__TASK DESCRIPTION__: The data is to be repeated exactly, with the images removed.
Top of THE DATA
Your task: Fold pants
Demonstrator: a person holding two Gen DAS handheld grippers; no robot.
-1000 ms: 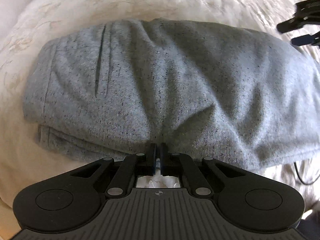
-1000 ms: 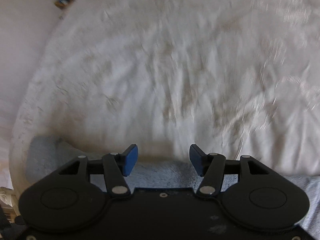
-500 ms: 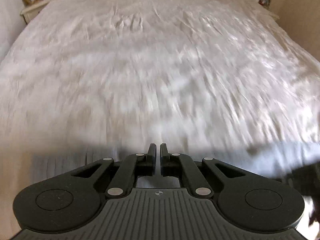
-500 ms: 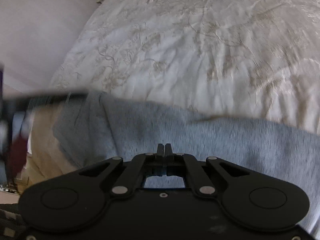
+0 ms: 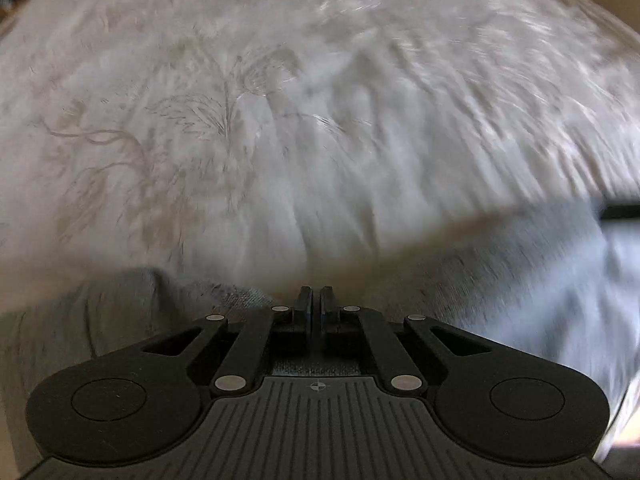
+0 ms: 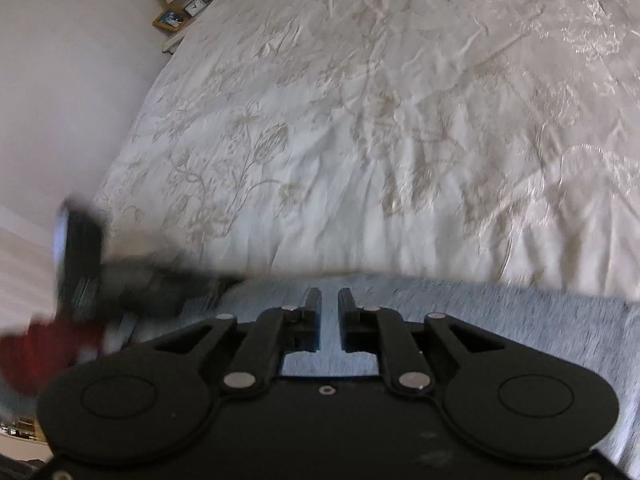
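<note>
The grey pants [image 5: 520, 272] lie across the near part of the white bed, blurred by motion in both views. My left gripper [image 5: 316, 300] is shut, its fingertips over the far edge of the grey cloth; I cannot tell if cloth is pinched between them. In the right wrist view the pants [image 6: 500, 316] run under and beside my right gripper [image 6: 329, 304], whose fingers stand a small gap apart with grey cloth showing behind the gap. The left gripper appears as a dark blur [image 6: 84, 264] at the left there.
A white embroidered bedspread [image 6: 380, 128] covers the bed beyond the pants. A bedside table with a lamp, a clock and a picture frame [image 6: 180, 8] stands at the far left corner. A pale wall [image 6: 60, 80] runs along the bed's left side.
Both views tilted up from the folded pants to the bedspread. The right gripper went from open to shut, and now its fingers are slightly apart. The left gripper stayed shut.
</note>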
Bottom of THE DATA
__EXERCISE RESPONSE__:
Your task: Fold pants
Demonstrator: a person holding two Gen DAS handheld grippers; no robot.
-1000 ms: 
-1000 ms: 
-500 ms: 
-500 ms: 
+0 ms: 
+0 ms: 
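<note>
The grey pants [image 5: 520, 272] lie across the near part of the white bed, blurred by motion in both views. My left gripper [image 5: 316, 300] is shut, its fingertips over the far edge of the grey cloth; I cannot tell if cloth is pinched between them. In the right wrist view the pants [image 6: 500, 316] run under and beside my right gripper [image 6: 329, 304], whose fingers stand a small gap apart with grey cloth showing behind the gap. The left gripper appears as a dark blur [image 6: 84, 264] at the left there.
A white embroidered bedspread [image 6: 380, 128] covers the bed beyond the pants. A bedside table with a lamp, a clock and a picture frame [image 6: 180, 8] stands at the far left corner. A pale wall [image 6: 60, 80] runs along the bed's left side.
Both views tilted up from the folded pants to the bedspread. The right gripper went from open to shut, and now its fingers are slightly apart. The left gripper stayed shut.
</note>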

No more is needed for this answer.